EXERCISE OBJECTIVE: In the records below, count every line that contains the word "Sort" and report only the total.

(Data entries)
****

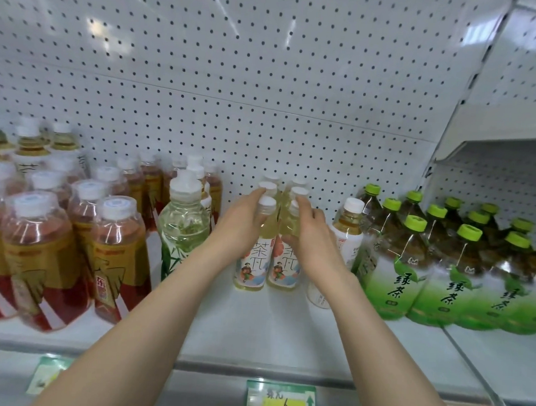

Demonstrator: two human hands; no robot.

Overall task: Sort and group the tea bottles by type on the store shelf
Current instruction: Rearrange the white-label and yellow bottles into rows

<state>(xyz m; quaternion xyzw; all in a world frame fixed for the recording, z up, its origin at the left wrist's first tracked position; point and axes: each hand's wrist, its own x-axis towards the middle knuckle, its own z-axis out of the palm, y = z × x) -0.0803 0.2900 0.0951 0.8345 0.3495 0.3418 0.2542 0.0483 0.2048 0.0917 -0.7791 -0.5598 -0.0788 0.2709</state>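
At the middle of the white metal store shelf (284, 334), two short rows of slim clear bottles of pale yellow tea with white caps and illustrated labels (252, 264) are shown standing upright, side by side and running back toward the white perforated back panel (266, 94). The left hand (244, 223) is laid against the left flank of the left row, with its fingers reaching up to the caps; the right hand (310, 236) is laid against the right flank of the right row. Both hands are held half open, palms facing inward, so that the two rows are pressed between them rather than any single bottle being enclosed. This hold is judged to serve to close the rows into one block of a single type. To the left, a taller clear bottle of pale green tea with a leaf-patterned label (183, 226) is seen beside red tea bottles with gold labels (118, 251). To the right, a white-labelled bottle of amber tea (345, 235) stands just beside the right wrist, and large green-capped green tea bottles (412, 263) follow. A green price tag (281, 400) is fixed to the shelf edge.
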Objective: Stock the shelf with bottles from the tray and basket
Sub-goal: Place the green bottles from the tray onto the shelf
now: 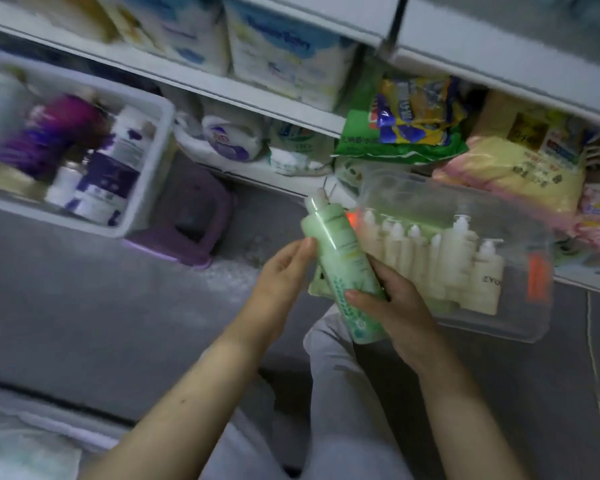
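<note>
Since the white shelf (222, 88) runs ahead of you, past the clear plastic tray (499, 332), the pale green plastic bottle (336, 258) in your hands points cap-first toward it. Your right hand (392, 306) grips its base end; your left hand (284, 271) holds its upper side, nearer the shelf.
</note>
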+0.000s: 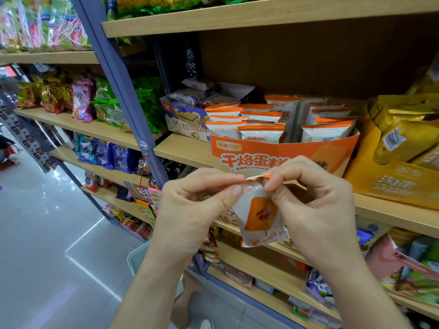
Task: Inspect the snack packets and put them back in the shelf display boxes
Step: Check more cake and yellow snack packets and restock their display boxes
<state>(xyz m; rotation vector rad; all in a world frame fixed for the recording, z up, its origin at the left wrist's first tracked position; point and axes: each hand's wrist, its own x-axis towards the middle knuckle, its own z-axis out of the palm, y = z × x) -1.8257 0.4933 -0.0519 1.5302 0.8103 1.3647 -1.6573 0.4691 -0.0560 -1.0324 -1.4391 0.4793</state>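
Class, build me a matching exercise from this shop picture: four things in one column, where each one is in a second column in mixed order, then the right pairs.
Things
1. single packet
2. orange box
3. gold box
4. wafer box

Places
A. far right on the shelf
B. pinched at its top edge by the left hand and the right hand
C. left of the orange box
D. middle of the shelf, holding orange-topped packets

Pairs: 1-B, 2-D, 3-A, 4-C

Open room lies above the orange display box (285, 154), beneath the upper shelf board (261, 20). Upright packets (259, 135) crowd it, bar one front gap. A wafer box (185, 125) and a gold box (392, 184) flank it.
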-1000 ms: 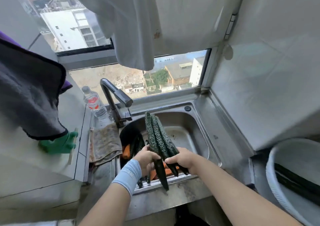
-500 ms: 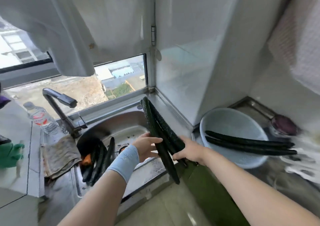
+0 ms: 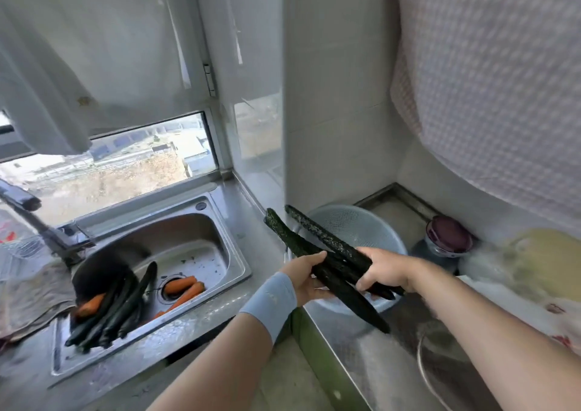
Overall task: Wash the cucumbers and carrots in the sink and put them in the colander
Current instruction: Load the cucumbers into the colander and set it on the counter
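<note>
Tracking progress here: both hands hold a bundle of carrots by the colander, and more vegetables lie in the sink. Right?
No. In the head view the left hand and right hand hold cucumbers, not carrots, by the colander; more vegetables do lie in the sink.

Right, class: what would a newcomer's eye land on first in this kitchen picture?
The bundle of dark cucumbers, gripped by the left hand and right hand over the pale colander at centre right. Next, the orange carrots and more cucumbers lying in the steel sink at the lower left.
</note>
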A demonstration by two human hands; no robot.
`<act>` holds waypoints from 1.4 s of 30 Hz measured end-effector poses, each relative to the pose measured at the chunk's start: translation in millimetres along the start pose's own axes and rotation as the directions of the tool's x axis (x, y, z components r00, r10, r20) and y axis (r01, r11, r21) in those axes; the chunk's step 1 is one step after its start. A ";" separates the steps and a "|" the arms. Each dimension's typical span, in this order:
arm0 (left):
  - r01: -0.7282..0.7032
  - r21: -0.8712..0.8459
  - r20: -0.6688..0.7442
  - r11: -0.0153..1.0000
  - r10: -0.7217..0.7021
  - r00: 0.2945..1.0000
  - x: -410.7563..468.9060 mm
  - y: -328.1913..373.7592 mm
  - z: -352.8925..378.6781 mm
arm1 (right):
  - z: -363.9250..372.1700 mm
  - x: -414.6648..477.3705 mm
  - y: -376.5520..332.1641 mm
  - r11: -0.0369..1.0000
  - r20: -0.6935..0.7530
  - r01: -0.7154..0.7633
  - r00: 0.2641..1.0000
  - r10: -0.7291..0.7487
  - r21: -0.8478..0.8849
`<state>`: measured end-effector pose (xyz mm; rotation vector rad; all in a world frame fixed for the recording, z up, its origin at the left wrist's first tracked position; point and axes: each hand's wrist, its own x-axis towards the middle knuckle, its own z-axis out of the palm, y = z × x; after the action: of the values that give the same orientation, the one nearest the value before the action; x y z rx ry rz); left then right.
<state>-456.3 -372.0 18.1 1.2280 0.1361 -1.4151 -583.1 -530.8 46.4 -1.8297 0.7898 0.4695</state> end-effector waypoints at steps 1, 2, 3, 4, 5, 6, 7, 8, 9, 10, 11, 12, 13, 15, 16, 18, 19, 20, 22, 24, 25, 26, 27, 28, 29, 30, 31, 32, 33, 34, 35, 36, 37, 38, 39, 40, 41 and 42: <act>0.015 -0.020 -0.004 1.000 -0.015 1.000 6.7 -3.3 11.9 | -8.6 -0.5 6.7 1.000 -0.001 -0.021 1.000 0.021 0.002; 0.030 -0.036 -0.009 0.999 -0.031 0.999 13.2 -6.1 22.5 | -16.6 -1.4 12.4 0.999 -0.004 -0.043 0.999 0.043 -0.001; 0.046 -0.047 -0.017 0.998 -0.047 0.999 18.9 -9.4 32.3 | -24.0 -0.3 19.0 0.998 -0.011 -0.068 0.998 0.068 -0.004; 0.064 -0.053 -0.026 0.997 -0.065 0.998 23.9 -12.6 41.9 | -30.0 0.1 25.0 0.996 -0.009 -0.091 0.996 0.091 0.002; 0.080 -0.056 -0.036 0.995 -0.082 0.996 28.9 -15.8 50.1 | -35.3 1.9 31.6 0.994 -0.011 -0.112 0.994 0.113 0.006; 0.094 -0.052 -0.045 0.994 -0.097 0.994 33.6 -18.8 57.6 | -39.9 3.3 37.0 0.992 -0.016 -0.129 0.992 0.129 -0.003; 0.108 -0.050 -0.052 0.993 -0.110 0.993 37.7 -21.5 63.8 | -43.9 4.0 41.1 0.990 -0.021 -0.140 0.990 0.139 -0.023; 0.121 -0.049 -0.055 0.991 -0.124 0.991 42.0 -24.1 68.6 | -46.9 4.8 44.4 0.988 -0.022 -0.148 0.989 0.147 -0.048; 0.133 -0.047 -0.061 0.990 -0.135 0.989 47.4 -27.0 72.0 | -49.5 6.7 47.2 0.985 -0.023 -0.153 0.988 0.151 -0.074; 0.147 -0.049 -0.076 0.988 -0.150 0.986 53.0 -29.8 73.9 | -50.5 8.2 49.1 0.983 -0.022 -0.156 0.988 0.155 -0.096; 0.164 -0.055 -0.092 0.985 -0.168 0.981 57.9 -31.9 75.1 | -50.5 11.5 50.9 0.981 -0.024 -0.168 0.986 0.166 -0.100; 0.185 -0.054 -0.103 0.981 -0.190 0.976 62.7 -34.2 75.1 | -49.4 14.8 50.0 0.979 -0.031 -0.179 0.984 0.177 -0.102; 0.205 -0.051 -0.120 0.977 -0.210 0.970 66.9 -35.6 74.4 | -47.5 20.4 48.8 0.978 -0.043 -0.174 0.985 0.170 -0.118; 0.237 -0.051 -0.165 0.970 -0.243 0.956 71.6 -37.7 72.8 | -47.0 34.6 46.1 0.939 -0.111 -0.139 0.988 0.108 -0.314; 0.243 -0.046 -0.180 0.969 -0.248 0.952 73.0 -39.1 72.2 | -46.7 39.6 44.1 0.893 -0.153 -0.126 0.986 0.065 -0.431; 0.241 0.067 -0.193 0.968 -0.224 0.955 71.8 -40.3 73.4 | -46.1 48.1 40.5 0.810 -0.193 -0.110 0.981 -0.004 -0.576; 0.253 0.134 -0.197 0.958 -0.224 0.954 74.2 -40.4 73.4 | -45.3 53.1 41.0 0.765 -0.197 -0.113 0.980 -0.018 -0.634; 0.259 0.207 -0.226 0.943 -0.211 0.951 79.4 -38.9 73.3 | -43.9 54.7 39.8 0.724 -0.202 -0.127 0.979 -0.017 -0.678; 0.238 0.443 -0.337 0.864 -0.085 0.938 83.0 -30.3 72.6 | -40.0 57.4 36.6 0.649 -0.224 -0.154 0.974 -0.026 -0.745; 0.186 0.805 -0.282 0.563 0.088 0.956 80.6 -24.4 66.8 | -34.3 59.4 35.2 0.557 -0.227 -0.153 0.972 -0.067 -0.817; 0.151 0.826 -0.283 0.544 0.167 0.945 86.1 -21.8 60.4 | -31.5 61.3 35.0 0.521 -0.205 -0.118 0.972 -0.112 -0.846; 0.092 0.853 -0.265 0.513 0.274 0.925 88.4 -20.8 53.7 | -28.6 63.1 34.9 0.533 -0.171 -0.072 0.975 -0.140 -0.843; 0.094 0.918 -0.232 0.386 0.327 0.916 86.9 -22.4 50.8 | -25.7 64.1 34.5 0.579 -0.135 -0.026 0.980 -0.145 -0.815; 0.083 0.976 -0.143 0.203 0.301 0.943 83.1 -23.7 49.1 | -22.8 64.5 33.9 0.620 -0.100 -0.002 0.987 -0.122 -0.784; 0.052 0.989 -0.085 0.136 0.246 0.965 81.0 -22.3 49.0 | -20.5 65.7 33.1 0.631 -0.069 0.007 0.993 -0.095 -0.776; 0.032 0.993 -0.056 0.111 0.213 0.975 82.9 -22.8 45.0 | -18.9 65.8 30.5 0.609 -0.053 0.007 0.995 -0.081 -0.793; 0.028 0.990 -0.056 0.137 0.205 0.977 82.6 -19.6 43.1 | -17.4 67.0 27.3 0.589 -0.060 0.005 0.994 -0.091 -0.808; 0.014 0.986 -0.053 0.168 0.228 0.972 83.4 -14.7 38.3 | -15.8 66.9 21.0 0.585 -0.078 0.010 0.989 -0.125 -0.811; 0.012 0.981 -0.066 0.196 0.271 0.960 81.6 -7.6 32.7 | -13.6 67.2 13.0 0.606 -0.093 0.023 0.983 -0.160 -0.795; 0.013 0.973 -0.088 0.230 0.317 0.944 78.9 0.6 24.7 | -10.0 68.1 3.3 0.646 -0.100 0.043 0.978 -0.184 -0.762; 0.032 0.960 -0.131 0.279 0.345 0.929 75.7 8.6 15.4 | -4.8 70.3 -7.8 0.687 -0.098 0.069 0.975 -0.201 -0.723; 0.040 0.946 -0.166 0.323 0.372 0.913 70.2 17.2 4.6 | 2.6 73.1 -20.0 0.724 -0.090 0.098 0.972 -0.217 -0.683; 0.051 0.928 -0.207 0.369 0.397 0.894 63.2 26.5 -7.9 | 12.0 76.9 -33.1 0.752 -0.082 0.126 0.969 -0.233 -0.647; 0.052 0.913 -0.240 0.405 0.429 0.871 56.6 35.0 -22.8 | 23.1 81.7 -46.6 0.779 -0.071 0.156 0.966 -0.249 -0.607; 0.053 0.898 -0.268 0.437 0.448 0.853 47.4 43.8 -38.3 | 35.9 87.4 -60.3 0.808 -0.056 0.185 0.964 -0.259 -0.560; 0.048 0.883 -0.291 0.466 0.465 0.836 39.1 52.2 -56.4 | 50.3 93.6 -74.6 0.831 -0.038 0.213 0.962 -0.270 -0.513; 0.046 0.865 -0.318 0.499 0.475 0.820 30.4 59.7 -76.0 | 65.8 101.0 -89.0 0.844 -0.019 0.234 0.961 -0.277 -0.482; 0.043 0.848 -0.343 0.528 0.485 0.805 22.5 65.9 -98.1 | 82.0 108.2 -103.7 0.848 -0.002 0.258 0.956 -0.292 -0.463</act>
<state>-343.1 -338.2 -4.3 2.3590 -0.3685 -0.7994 -429.8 -462.4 14.5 -2.3725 0.4687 0.4269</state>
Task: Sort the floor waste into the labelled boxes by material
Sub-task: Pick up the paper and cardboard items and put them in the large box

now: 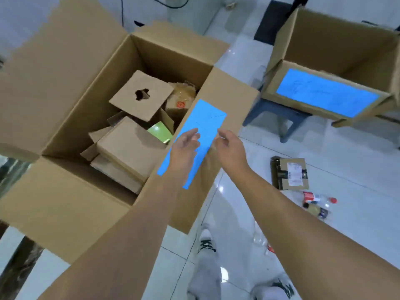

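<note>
A large open cardboard box (71, 113) stands in front of me, holding several flattened cardboard pieces (129, 148) and a green packet (159, 131). A blue label (205, 118) is stuck on its right flap. My left hand (186, 146) and my right hand (230, 146) hover over that flap with fingers apart, holding nothing. A second labelled cardboard box (346, 53) sits on a stool at the upper right. On the floor to the right lie a taped cardboard parcel (290, 173) and plastic bottles (317, 204).
A grey stool (281, 118) carries the right box. The floor is glossy white tile (335, 148). My shoes and grey trouser legs (207, 267) show at the bottom. A black cable (122, 9) hangs at the back wall.
</note>
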A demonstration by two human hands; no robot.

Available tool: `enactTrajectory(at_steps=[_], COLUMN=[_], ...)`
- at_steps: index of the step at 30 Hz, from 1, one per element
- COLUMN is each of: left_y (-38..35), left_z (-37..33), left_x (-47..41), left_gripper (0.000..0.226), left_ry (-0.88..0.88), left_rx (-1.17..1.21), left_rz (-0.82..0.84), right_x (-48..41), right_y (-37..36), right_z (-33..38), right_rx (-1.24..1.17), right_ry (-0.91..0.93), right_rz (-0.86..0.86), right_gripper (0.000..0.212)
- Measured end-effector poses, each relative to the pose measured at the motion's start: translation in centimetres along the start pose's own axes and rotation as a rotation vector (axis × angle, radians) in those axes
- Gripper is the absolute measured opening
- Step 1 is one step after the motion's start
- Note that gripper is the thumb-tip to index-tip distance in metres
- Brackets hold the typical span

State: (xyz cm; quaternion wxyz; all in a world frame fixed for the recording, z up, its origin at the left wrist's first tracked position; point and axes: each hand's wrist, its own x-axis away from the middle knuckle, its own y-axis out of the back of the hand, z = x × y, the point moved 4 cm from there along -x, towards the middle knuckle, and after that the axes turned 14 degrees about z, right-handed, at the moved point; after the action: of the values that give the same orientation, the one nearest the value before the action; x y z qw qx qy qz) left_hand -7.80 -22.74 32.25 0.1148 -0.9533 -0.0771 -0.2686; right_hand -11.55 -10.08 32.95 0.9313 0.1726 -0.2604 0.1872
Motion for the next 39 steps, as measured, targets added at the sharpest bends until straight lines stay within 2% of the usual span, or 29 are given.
enactTrajectory(at_steps=[5, 11, 16, 18, 20, 23, 28, 30, 33, 35, 38, 39], left_y=[-15.0, -32.4, -42.9, -46.2, -49.0, -52.1, -55.5, -55.9, -54.6, -52.8, -50.8, -50.4], left_z=[4.9, 12.7, 21.3, 25.1, 29.1, 35.3, 47.3, 53.7, 63.6, 69.6, 76.4, 78.1], left_x=[0.6, 5.2, 9.2, 10.7, 11.9, 13.0, 11.7, 11.1, 10.9, 10.8, 10.3, 9.8], left_gripper=[0.028, 0.018, 0.024, 0.031, 0.034, 0.027, 0.028, 0.013, 0.019, 0.015, 0.005, 0.010], left_ry=[0.149, 0.301, 0.427, 0.505, 0.590, 0.679, 0.704, 0.856, 1.097, 1.182, 1.275, 1.287], left_rx=[-0.182, -0.381, -0.599, -0.690, -0.785, -0.875, -1.020, -0.967, -0.792, -0.725, -0.667, -0.641], left_rz=[0.314, 0.520, 0.664, 0.734, 0.790, 0.829, 0.865, 0.871, 0.794, 0.714, 0.571, 0.530], right_x=[6.7, 17.5, 25.5, 28.2, 30.9, 34.3, 36.5, 35.9, 33.6, 31.7, 28.1, 26.7], right_y=[12.4, 24.2, 30.6, 32.8, 34.7, 36.2, 34.6, 33.6, 31.6, 30.7, 31.2, 31.8], right_z=[-8.5, -22.2, -32.5, -37.3, -42.1, -50.6, -65.9, -71.5, -79.6, -84.0, -89.5, -91.0], right_rx=[-0.214, -0.545, -0.760, -0.824, -0.953, -1.030, -1.191, -1.193, -1.112, -0.918, -0.489, -0.369], right_ry=[-0.083, -0.250, -0.367, -0.434, -0.479, -0.565, -0.738, -0.774, -0.843, -0.889, -0.891, -0.886], right_rz=[-0.287, -0.635, -0.778, -0.807, -0.857, -0.932, -1.029, -1.025, -0.962, -0.857, -0.643, -0.581], right_gripper=[0.035, 0.031, 0.032, 0.034, 0.026, 0.018, 0.040, 0.046, 0.056, 0.057, 0.054, 0.053])
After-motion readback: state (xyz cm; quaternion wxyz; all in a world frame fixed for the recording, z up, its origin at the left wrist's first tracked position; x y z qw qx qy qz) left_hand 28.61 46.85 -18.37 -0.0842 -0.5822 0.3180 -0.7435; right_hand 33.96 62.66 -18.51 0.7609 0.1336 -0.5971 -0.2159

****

FINISHED TASK: 2